La presenza discreta dell'associazione

Ad accompagnarle in questo passaggio, la cui cornice legale in Germania è oggetto di un dibattito che prosegue da anni, è stata la “Deutsche Gesellschaft fuer humanes Sterben”, la più nota associazione tedesca che si occupa di fine vita. Wega Wetzel, portavoce dell’organizzazione, ha confermato il proprio ruolo, spiegando come l’intervento si sia svolto nel pieno rispetto delle volontà espresse dalle due donne. La presenza congiunta di un legale e di un dottore, elementi che caratterizzano la procedura dell’associazione, mira a garantire che ogni fase sia condotta nella massima trasparenza e nel rigido rispetto della normativa, per quanto complessa e non uniforme a livello nazionale. Una scelta, quella delle Kessler, che si colloca in un solco già tracciato da altri casi, i quali, pur nella loro drammaticità, alimentano una riflessione pubblica sul significato dell’autodeterminazione.

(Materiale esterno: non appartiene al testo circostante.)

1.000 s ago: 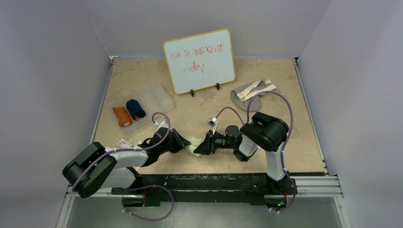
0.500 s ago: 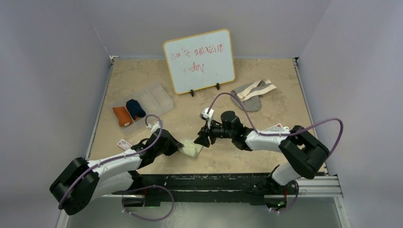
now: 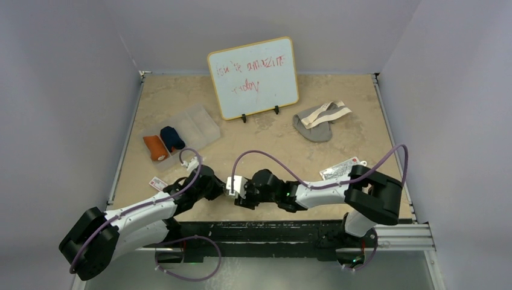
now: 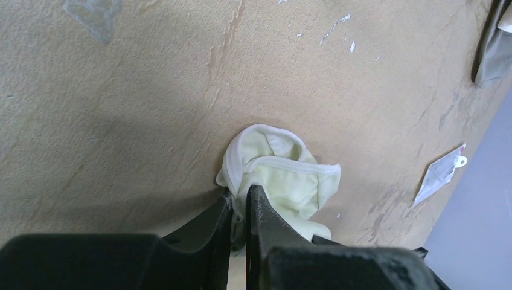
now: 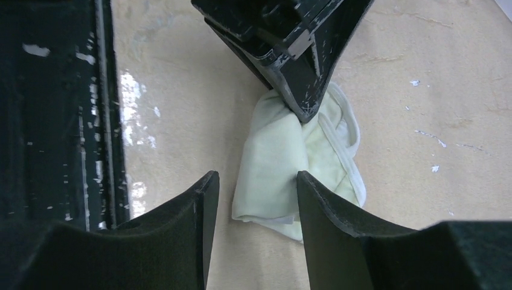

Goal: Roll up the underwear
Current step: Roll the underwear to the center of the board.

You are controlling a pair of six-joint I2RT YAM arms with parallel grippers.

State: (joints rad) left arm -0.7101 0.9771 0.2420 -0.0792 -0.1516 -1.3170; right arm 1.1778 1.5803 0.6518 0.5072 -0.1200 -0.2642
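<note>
The pale cream underwear (image 4: 284, 175) lies bunched and partly folded on the table near its front edge. My left gripper (image 4: 240, 202) is shut on the garment's near edge. My right gripper (image 5: 253, 181) is open, its two fingers straddling the cream underwear (image 5: 275, 157) just above it, facing the left gripper (image 5: 302, 103). In the top view the right gripper (image 3: 241, 196) covers the garment next to the left gripper (image 3: 221, 186). An orange roll (image 3: 155, 147) and a navy roll (image 3: 171, 138) sit in a clear tray (image 3: 199, 124). The grey underwear with beige waistband (image 3: 317, 121) lies flat at the back right.
A whiteboard (image 3: 253, 77) stands at the back centre. White printed cards lie at the front left (image 3: 159, 182) and right (image 3: 341, 169). The black front rail (image 5: 60, 121) runs close beside the right gripper. Walls close the table on three sides.
My right arm has stretched out to the left and swung toward the front edge, bringing its open gripper over the cream underwear. My left gripper has kept its hold and drawn slightly left.
</note>
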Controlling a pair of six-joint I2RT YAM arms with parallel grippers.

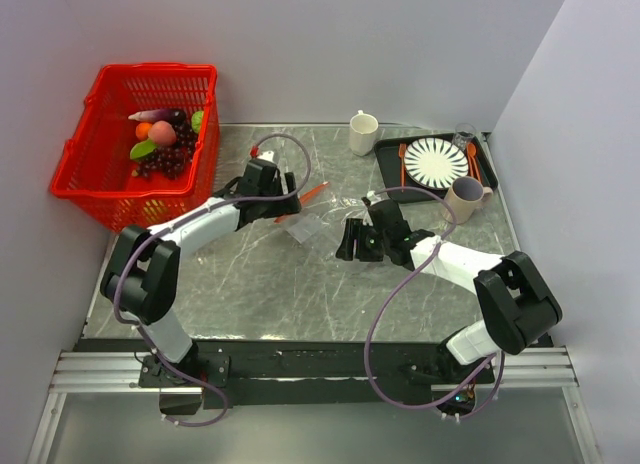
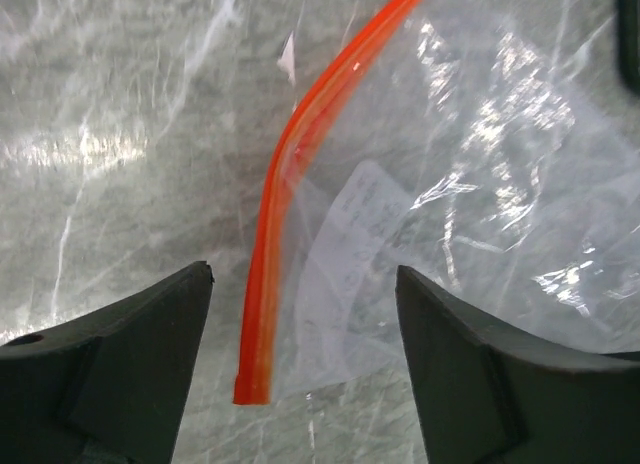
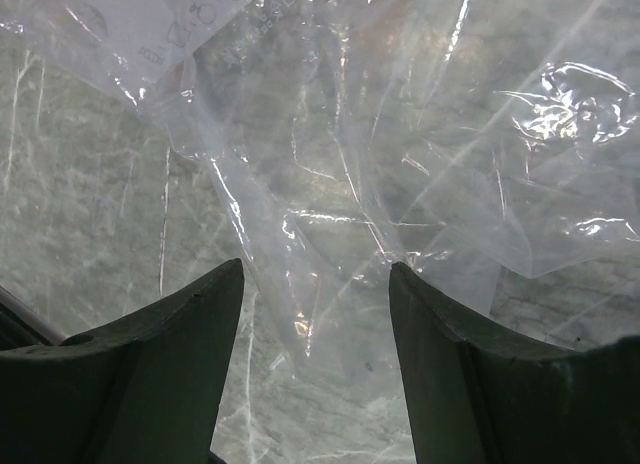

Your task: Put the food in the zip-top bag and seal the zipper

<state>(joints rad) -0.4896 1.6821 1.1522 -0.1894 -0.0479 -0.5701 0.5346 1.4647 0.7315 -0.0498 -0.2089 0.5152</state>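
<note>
Risk of a missed pinch: left gripper (image 2: 302,274), fingers apart, straddles the near end of the thin red-orange zipper (image 2: 265,244) of the clear floppy plastic zip-top bag (image 3: 420,114), while right gripper (image 3: 313,267), fingers likewise apart, brackets loose film that may slip or crumple on closing.

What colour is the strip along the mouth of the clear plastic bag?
The zipper is red-orange, and it shows best in the left wrist view.
</note>
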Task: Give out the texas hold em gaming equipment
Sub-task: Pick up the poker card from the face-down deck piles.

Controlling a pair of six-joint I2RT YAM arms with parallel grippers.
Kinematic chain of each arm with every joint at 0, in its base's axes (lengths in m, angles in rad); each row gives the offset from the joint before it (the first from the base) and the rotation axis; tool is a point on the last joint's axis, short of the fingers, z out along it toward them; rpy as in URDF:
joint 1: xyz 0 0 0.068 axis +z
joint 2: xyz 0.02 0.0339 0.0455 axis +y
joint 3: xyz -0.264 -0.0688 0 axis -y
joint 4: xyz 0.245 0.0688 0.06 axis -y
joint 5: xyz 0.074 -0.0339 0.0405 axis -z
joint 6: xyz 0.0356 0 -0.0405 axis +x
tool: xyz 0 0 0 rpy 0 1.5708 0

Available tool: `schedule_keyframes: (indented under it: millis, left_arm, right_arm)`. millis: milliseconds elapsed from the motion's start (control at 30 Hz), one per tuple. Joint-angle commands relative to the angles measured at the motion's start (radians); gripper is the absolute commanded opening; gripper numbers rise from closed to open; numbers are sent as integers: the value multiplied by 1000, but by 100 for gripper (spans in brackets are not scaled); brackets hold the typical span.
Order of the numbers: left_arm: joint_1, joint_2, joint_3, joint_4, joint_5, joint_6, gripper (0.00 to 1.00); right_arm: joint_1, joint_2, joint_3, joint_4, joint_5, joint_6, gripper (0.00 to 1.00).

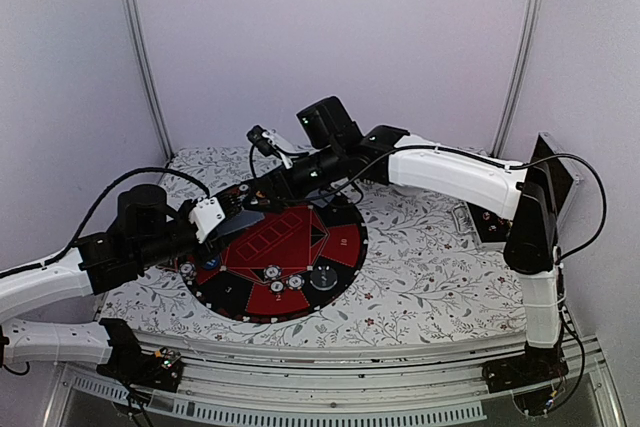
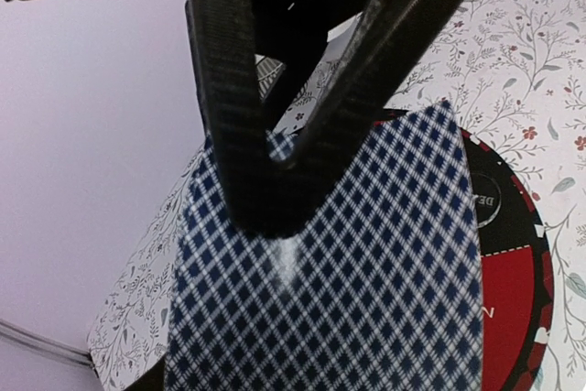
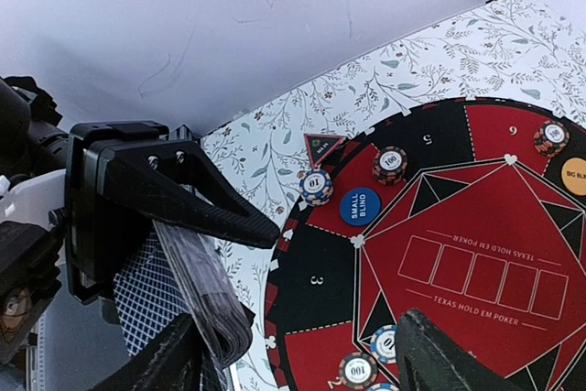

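Note:
My left gripper (image 2: 275,212) is shut on a deck of playing cards (image 2: 366,290) with blue diamond-checked backs, held over the left edge of the round mat (image 1: 300,247). In the right wrist view the deck (image 3: 197,290) hangs from the left gripper's black finger (image 3: 183,194). My right gripper (image 3: 298,322) is open wide, its left finger just below and beside the deck, touching nothing. Poker chips lie on the mat: a blue-white 10 chip (image 3: 316,187), a dark 100 chip (image 3: 390,165), a blue small-blind disc (image 3: 359,206), an orange big-blind disc (image 3: 575,176), and more chips (image 3: 357,370) near the bottom.
The red-and-black mat (image 3: 476,263) lies on a floral cloth (image 1: 430,267). A white round disc (image 1: 325,275) and chips (image 1: 272,274) sit at the mat's near rim. A dark box (image 1: 550,177) stands at the right edge. White walls close the back and sides.

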Motion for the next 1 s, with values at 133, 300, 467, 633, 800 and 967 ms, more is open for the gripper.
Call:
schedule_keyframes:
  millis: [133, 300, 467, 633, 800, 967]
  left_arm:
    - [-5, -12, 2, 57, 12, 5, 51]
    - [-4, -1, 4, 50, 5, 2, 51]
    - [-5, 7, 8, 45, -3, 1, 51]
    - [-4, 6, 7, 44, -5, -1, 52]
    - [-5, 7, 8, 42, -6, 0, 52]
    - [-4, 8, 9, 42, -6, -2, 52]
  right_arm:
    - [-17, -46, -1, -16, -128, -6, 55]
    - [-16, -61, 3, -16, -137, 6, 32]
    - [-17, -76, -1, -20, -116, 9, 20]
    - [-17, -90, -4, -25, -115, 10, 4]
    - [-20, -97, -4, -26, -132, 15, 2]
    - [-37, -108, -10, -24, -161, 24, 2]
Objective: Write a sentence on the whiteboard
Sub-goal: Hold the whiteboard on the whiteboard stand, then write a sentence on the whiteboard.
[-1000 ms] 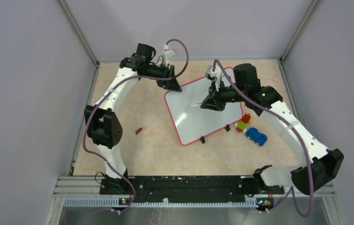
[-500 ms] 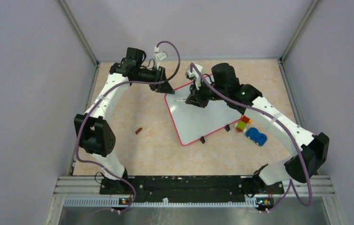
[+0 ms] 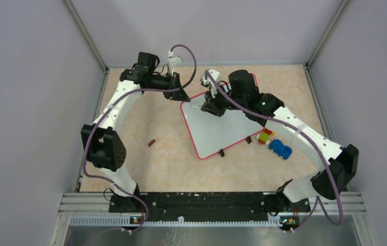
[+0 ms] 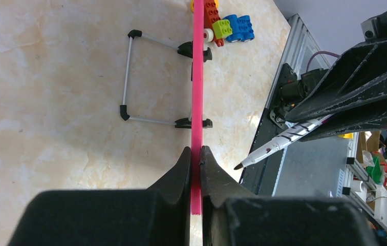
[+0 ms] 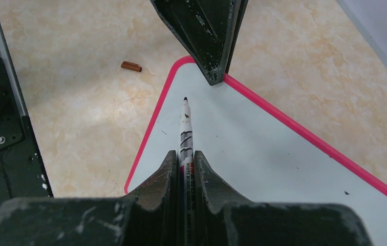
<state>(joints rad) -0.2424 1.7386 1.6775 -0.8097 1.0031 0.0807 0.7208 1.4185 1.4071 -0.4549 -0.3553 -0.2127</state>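
The whiteboard is pinched by its pink rim in the left gripper, stretching away ahead of it. A marker is clamped in the right gripper, tip over the board's corner.

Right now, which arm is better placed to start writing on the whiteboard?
Right: the right gripper holds the marker, tip over the blank whiteboard. The left gripper is clamped on its pink rim.
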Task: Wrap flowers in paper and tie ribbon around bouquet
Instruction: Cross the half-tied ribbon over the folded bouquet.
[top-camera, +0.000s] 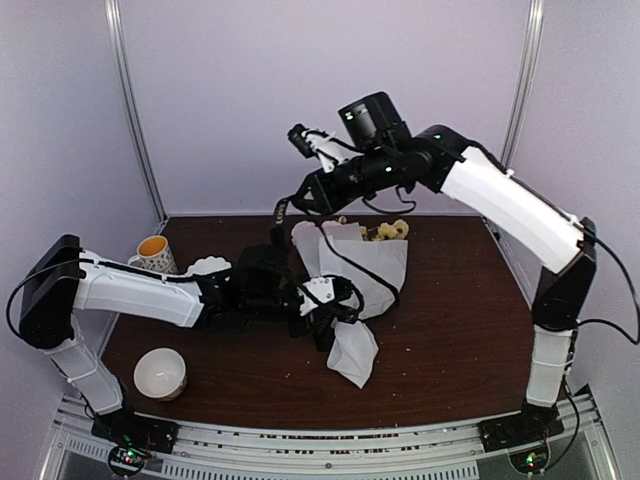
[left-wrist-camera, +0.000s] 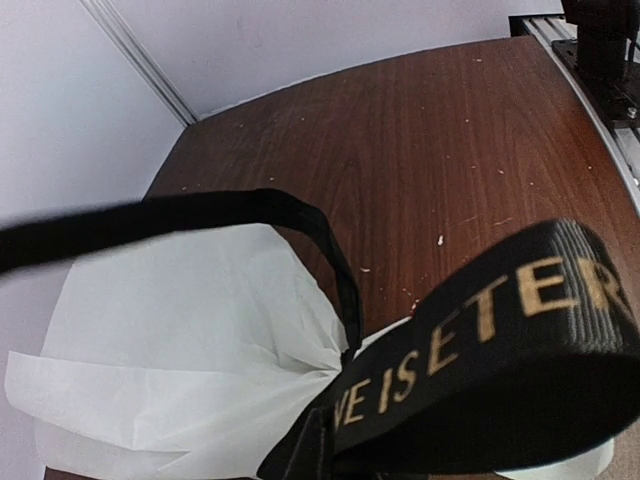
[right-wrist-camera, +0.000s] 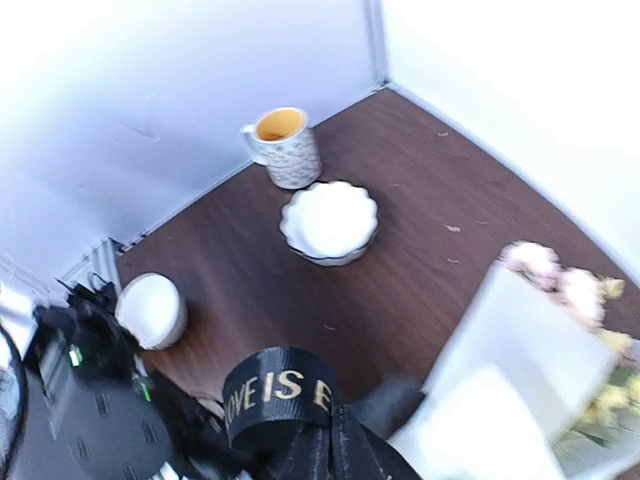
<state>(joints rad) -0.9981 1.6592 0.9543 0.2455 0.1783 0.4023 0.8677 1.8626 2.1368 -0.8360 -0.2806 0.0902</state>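
On the counter we see the bouquet lying already wrapped, its wide end toward the far edge. Our left hand is clenched low at its pinched neck, apparently on the ribbon. Our right hand, raised above, grips another stretch. We judge the tying is underway; next we must draw the loop snug around the neck without tearing it.

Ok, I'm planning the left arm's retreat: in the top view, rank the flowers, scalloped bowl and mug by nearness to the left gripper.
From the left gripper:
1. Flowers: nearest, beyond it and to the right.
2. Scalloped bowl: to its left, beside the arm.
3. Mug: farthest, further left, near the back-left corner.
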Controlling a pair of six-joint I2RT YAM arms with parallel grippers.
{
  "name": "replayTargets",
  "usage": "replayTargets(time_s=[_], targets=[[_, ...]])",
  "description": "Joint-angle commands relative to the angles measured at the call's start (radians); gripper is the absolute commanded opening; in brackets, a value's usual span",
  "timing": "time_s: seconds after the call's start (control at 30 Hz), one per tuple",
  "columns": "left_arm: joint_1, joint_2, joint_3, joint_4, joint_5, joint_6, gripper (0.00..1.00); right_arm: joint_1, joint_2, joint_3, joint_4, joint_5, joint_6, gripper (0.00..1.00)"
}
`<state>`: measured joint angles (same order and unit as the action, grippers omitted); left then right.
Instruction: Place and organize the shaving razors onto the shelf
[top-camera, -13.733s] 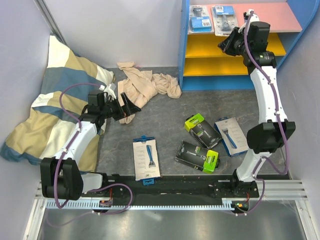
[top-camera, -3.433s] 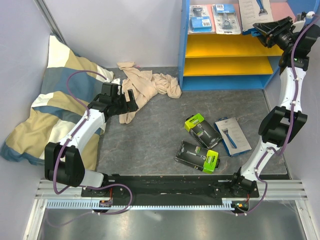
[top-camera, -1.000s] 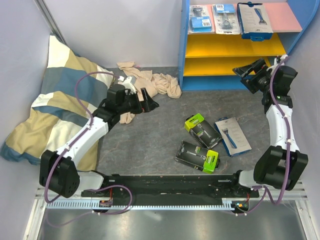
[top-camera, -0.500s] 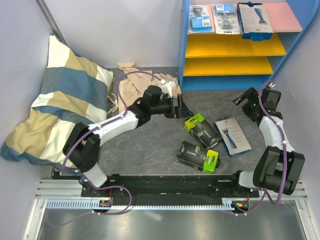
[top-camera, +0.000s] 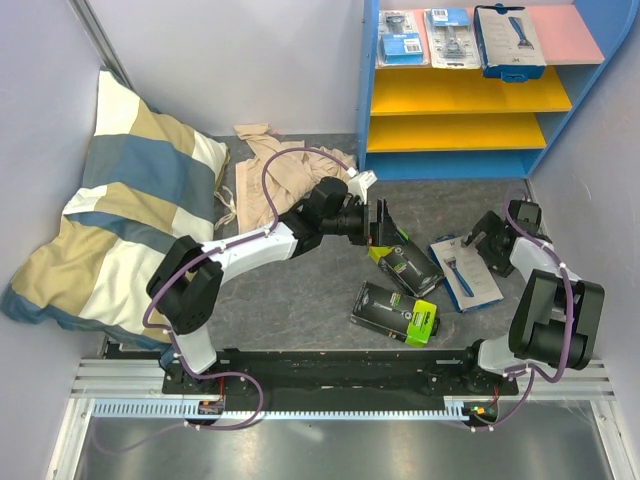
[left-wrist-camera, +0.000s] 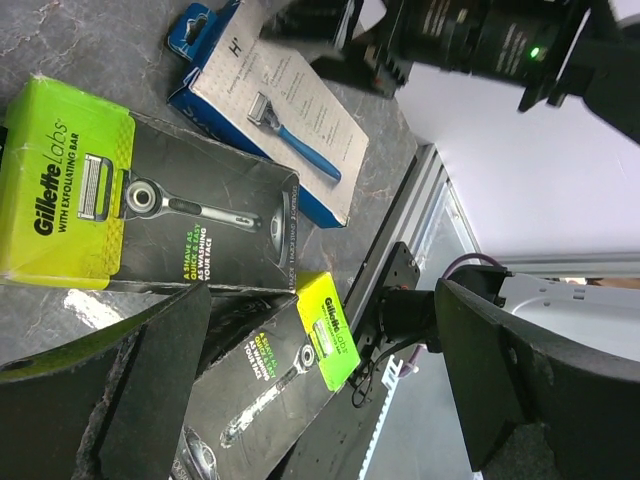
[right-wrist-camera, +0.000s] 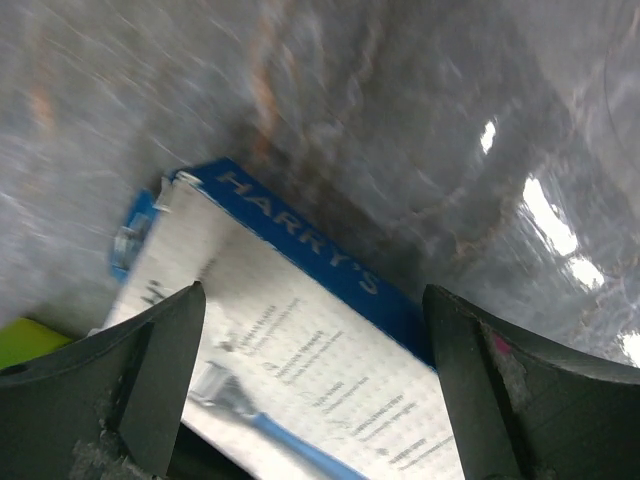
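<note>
Shaving razors (top-camera: 508, 40) lie three on the shelf (top-camera: 578, 35), three on the table (top-camera: 300, 290).

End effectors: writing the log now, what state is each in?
Left end effector: open, empty, above a black-and-lime box.
Right end effector: open, empty, above the white-blue box.

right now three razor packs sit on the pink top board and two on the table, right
Three, not two, lie on the table: one Gillette Labs box, a second Gillette Labs box and a Harry's box (top external view).
</note>
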<state>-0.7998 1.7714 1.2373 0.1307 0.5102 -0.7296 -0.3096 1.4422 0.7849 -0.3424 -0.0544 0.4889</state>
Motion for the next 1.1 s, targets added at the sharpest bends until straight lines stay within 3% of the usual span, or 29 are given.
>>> replayTargets(time_s=[0.0,0.13,0.27,0.73,1.07], targets=[[0.001,-0.004,0.028,0.033,0.013,-0.027,1.00,0.004,-0.005,-0.067,0.000,-0.024,-0.036,0.97],[0.001,0.006,0.028,0.033,0.013,-0.034,1.00,0.015,0.000,-0.125,0.022,-0.100,-0.047,0.92],[-0.001,0.023,0.037,0.035,0.017,-0.042,1.00,0.069,0.015,-0.161,0.046,-0.206,-0.020,0.81],[-0.016,0.011,0.008,0.003,0.022,-0.073,1.00,0.362,0.044,-0.216,0.154,-0.260,0.142,0.81],[-0.088,0.092,-0.044,0.049,0.024,-0.143,1.00,0.391,0.012,-0.199,0.106,-0.222,0.128,0.82]])
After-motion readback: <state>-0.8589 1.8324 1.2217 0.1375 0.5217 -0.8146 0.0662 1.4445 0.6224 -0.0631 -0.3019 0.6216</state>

L'intervento delle forze dell'ordine

Informata dell’accaduto, la polizia bavarese ha inviato sul posto una pattuglia, la quale ha potuto soltanto constatare il decesso delle due sorelle. Le indagini, che seguono un iter consolidato in circostanze simili, sono state avviate per accertare la piena regolarità delle operazioni e l’assenza di elementi che possano configurare un reato. Benché tutto, dalle prime ricostruzioni, appaia conforme a una scelta liberamente espressa e sostenuta da una struttura organizzata, le autorità procedono con le verifiche di routine, raccogliendo gli elementi utili a delineare il quadro completo della vicenda. Un passaggio dovuto, che sottolinea come la materia del fine vita, nonostante le pronunce di alcune corti, rimanga un terreno delicato e strettamente sorvegliato.

L'eredità per Medici Senza Frontiere

Mentre si dipana la cronaca giudiziaria, emergono particolari sull’ultima volontà delle gemelle, legata non ai beni materiali ma a un ideale di solidarietà. Il loro patrimonio, stando a quanto esse stesse avevano anticipato in passato, è destinato a confluire nelle casse di Medici Senza Frontiere. “Non abbiamo più parenti e se li abbiamo non li conosciamo”, avevano dichiarato, motivando una scelta dettata dall’ammirazione per un’organizzazione che “rischia la vita per gli altri” e che ha visto il proprio operato riconosciuto con il Premio Nobel per la Pace. Un gesto che chiude il cerchio di una vita pubblica, proiettando il loro ricordo oltre la ribalta, verso un impegno umanitario che sopravviverà alla loro stessa storia.